Peters Stirn zog sich in noch tiefere Falten; über der linken Braue hatte er eine mächtige Beule, das Auge war schwarz-blau unterlaufen. Der Kopf schmerzte ihn und war so schwer wie ein Wackelstein; er stöhnte.
„Willste ebbes, Pittchen?“ Zeih sah nach ihm hin.
„Et es kalt, — brrrr.“ Er klapperte mit den Zähnen.
„Ech hoan ken Holz.“
„Verflucht!“ Peter drehte sich nach der Wand um und sprach nicht mehr.
Sie sagte auch nichts.
In der Stube war’s frostig, noch frostiger durch das Halbdunkel, das darinnen herrschte; Zeih hatte einen Lappen vor das Fensterchen gehängt, sonst pfiff der Wind allzu ungehindert durch die Ritzen. In trauriger Mißfarbe schimmerten die nackten Wände, hie und da war der Bewurf abgebröckelt, und der rohe Stein kam zum Vorschein. Im Estrich waren tiefe Mulden ausgetreten. Der Holztisch war lange nicht gescheuert, Bank und Schemel auch nicht; auf dem Tellerbord standen die Schüsseln zerbrochen.
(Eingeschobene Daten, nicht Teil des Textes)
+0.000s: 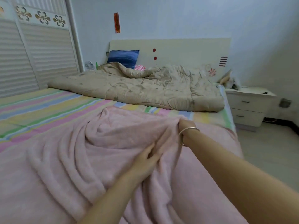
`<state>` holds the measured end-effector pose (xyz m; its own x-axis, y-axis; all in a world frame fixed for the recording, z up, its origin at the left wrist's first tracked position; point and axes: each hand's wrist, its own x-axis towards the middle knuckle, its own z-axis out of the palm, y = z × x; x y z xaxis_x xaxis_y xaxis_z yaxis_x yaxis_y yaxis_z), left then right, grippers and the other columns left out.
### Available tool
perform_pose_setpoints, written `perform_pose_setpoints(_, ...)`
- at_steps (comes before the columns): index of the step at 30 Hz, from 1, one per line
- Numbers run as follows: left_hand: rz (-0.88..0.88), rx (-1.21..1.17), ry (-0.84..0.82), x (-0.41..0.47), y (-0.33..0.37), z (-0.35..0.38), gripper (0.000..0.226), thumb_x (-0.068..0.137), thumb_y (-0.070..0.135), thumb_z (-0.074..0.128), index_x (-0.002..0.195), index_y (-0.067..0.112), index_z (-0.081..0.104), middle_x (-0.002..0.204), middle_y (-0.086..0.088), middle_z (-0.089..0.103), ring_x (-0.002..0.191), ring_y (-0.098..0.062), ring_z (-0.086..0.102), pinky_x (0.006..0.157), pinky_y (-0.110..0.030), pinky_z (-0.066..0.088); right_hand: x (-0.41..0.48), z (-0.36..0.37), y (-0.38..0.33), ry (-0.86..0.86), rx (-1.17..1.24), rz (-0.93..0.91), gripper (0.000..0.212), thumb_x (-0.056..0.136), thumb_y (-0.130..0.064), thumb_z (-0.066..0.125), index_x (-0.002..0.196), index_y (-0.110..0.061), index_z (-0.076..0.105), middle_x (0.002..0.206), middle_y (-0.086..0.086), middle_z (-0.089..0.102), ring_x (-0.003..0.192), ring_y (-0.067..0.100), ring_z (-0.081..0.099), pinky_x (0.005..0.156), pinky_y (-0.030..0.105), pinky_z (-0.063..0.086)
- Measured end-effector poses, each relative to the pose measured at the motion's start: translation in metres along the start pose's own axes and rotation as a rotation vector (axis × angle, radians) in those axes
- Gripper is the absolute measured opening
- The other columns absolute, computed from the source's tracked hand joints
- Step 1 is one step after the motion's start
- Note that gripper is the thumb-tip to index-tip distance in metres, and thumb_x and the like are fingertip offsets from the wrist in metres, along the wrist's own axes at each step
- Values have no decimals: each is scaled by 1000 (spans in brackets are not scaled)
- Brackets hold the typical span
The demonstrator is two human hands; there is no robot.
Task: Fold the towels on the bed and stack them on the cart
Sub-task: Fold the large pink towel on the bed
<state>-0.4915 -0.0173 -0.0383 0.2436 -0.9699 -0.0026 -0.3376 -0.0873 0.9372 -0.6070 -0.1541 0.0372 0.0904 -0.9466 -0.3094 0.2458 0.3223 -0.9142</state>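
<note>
The bed (48, 107) with a sheet in coloured stripes fills most of the view. On its near half lies the pink towel (113, 130), a large one, spread out and crumpled into long soft folds that run toward the person. Behind it, at the head end, lies a beige quilt (145, 88), loosely bunched. A white wardrobe (40, 50) with slatted doors stands at the left, a white nightstand (247, 104) at the right beside the bed, and a blue pillow (123, 58) leans on the headboard.

The right hand (186, 126) reaches far forward and its fingers are clenched round a gathered edge of the towel (the fingertips are hidden in the cloth). The left hand (145, 158) rests on a fold nearer to the person, fingers almost straight, pressing on the cloth. A thin metal bangle (189, 128) sits on the right wrist.
</note>
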Motion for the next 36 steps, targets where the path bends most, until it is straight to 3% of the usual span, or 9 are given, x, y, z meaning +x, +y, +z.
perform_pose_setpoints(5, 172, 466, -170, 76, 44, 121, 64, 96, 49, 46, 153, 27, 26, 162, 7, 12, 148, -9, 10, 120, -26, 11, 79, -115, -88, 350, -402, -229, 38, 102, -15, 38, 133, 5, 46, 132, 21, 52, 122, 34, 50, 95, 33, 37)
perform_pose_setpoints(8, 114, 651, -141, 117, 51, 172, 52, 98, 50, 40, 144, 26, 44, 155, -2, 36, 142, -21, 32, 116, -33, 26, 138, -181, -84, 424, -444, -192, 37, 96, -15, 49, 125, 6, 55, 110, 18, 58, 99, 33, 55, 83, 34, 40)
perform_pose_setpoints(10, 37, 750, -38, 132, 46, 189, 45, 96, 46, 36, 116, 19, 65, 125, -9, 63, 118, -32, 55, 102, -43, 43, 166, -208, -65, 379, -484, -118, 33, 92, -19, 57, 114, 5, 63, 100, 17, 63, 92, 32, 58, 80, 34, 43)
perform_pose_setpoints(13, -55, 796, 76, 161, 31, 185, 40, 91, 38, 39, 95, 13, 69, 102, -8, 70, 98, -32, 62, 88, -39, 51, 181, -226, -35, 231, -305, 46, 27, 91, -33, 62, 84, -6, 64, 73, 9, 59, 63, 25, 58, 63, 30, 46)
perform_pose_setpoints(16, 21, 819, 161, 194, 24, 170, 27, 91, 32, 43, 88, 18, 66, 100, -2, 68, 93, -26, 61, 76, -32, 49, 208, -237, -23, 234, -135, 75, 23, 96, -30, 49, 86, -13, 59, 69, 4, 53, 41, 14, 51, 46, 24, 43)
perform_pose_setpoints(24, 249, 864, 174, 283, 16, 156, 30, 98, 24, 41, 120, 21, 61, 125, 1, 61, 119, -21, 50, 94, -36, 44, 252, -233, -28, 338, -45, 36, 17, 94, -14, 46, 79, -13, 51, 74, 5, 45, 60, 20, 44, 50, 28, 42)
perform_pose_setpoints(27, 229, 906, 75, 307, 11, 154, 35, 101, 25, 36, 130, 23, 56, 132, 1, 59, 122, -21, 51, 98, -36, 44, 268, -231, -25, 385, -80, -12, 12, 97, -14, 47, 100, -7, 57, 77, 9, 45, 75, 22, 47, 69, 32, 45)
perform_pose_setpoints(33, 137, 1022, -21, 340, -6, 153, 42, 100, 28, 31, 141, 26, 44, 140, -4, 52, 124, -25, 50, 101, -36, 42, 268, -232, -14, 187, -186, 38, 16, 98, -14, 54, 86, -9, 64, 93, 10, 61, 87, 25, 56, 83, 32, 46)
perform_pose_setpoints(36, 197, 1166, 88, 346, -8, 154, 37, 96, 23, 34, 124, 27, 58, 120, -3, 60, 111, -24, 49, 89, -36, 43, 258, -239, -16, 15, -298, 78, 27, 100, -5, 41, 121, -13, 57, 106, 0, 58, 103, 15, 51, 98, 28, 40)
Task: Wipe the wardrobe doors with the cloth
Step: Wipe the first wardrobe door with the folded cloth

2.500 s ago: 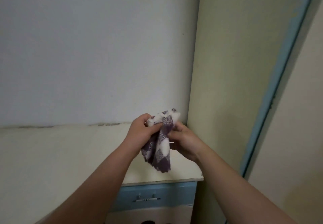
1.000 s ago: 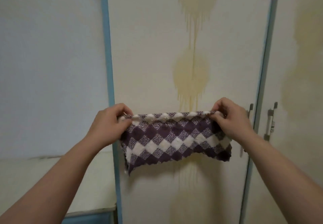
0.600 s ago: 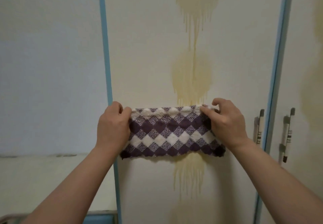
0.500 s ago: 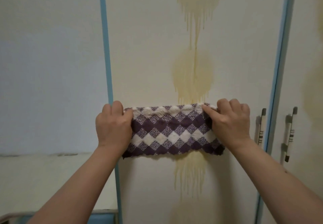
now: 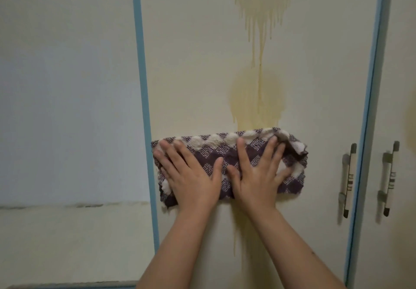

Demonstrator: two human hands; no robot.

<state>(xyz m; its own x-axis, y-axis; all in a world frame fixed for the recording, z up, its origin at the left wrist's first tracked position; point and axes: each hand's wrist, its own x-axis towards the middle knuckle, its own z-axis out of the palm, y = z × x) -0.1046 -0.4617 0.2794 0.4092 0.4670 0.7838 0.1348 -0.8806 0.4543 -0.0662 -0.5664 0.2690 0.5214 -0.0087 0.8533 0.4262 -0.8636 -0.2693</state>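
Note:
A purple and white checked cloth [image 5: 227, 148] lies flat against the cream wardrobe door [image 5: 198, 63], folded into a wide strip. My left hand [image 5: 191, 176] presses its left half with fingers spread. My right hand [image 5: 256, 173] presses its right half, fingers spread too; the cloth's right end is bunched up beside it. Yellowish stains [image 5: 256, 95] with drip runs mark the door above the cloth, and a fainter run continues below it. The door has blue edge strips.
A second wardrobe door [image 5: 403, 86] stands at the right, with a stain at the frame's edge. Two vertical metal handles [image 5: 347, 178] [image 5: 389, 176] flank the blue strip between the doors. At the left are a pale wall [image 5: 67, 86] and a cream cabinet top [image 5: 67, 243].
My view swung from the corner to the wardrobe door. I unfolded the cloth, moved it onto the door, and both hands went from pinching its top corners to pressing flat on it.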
Lucia gähnte, es war ihr recht öd im Magen; prüfend sah sie sich um — war denn gar nichts da, um die Flauheit wegzubringen und den Hunger, der allmählich anfing, ihr den Magen zusammen zu krampfen? Ein warmer Kaffee würde ihr gut thun. „Ha!“ Sie schmeckte ihn schon in Gedanken.
Leise, um ihren Mann nicht zu stören, schlich sie auf den Zehen an den Tellerbord. Auch nicht eine Bohne mehr in der Düte, kein Happen Brot mehr da!
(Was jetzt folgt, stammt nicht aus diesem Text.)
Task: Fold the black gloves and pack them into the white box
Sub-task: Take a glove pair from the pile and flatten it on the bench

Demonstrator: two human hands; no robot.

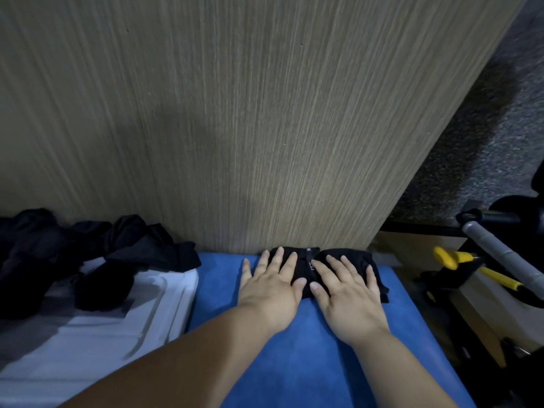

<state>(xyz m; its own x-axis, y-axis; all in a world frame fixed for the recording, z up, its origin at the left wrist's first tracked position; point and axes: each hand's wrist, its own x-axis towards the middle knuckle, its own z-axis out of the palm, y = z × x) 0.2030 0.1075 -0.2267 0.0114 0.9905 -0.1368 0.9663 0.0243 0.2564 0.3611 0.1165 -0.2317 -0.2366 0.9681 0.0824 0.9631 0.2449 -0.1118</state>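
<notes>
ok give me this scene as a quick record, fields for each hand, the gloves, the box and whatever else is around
left hand: flat, fingers straight, pressing the folded black glove
right hand: flat beside it, pressing the same glove
glove position: on the blue surface, against the wooden panel
white box: left of the blue surface
loose black gloves: heaped over the box's far part
right edge: yellow-handled tool

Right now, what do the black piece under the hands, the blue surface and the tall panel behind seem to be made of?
Black piece: soft matte fabric, possibly knit; it lies flat and creased. Blue surface: looks like napped cloth or padding, matte and slightly fuzzy. Panel: wood-grain laminate or veneer, with fine vertical streaks and low sheen.
</notes>
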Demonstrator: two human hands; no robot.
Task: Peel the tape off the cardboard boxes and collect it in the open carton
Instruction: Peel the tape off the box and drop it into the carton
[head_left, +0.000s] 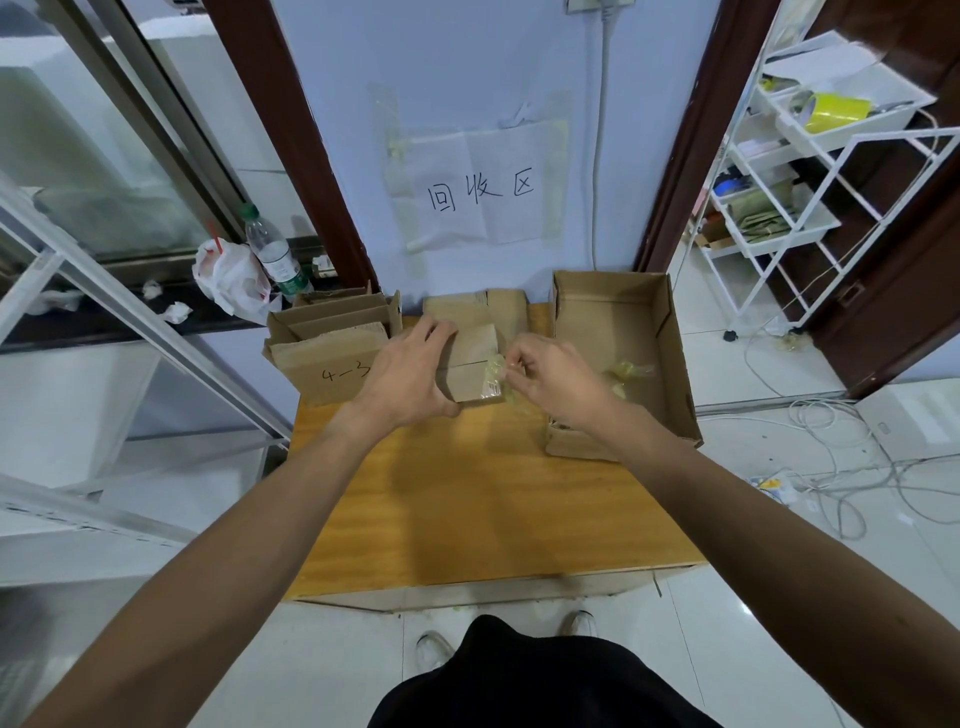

Trübselig starrte sie vor sich hin; da fiel’s ihr plötzlich ein, hatte der Peter nicht was gewonnen, gestern abend beim Kartenspiel? Daß sie das vergessen konnte! Ja, einen Thaler, einen ganzen harten Thaler! Vor Freuden machte sie einen Satz, daß ihr das Kind fast aus den Armen geglitten wäre; sie lief an’s Bett.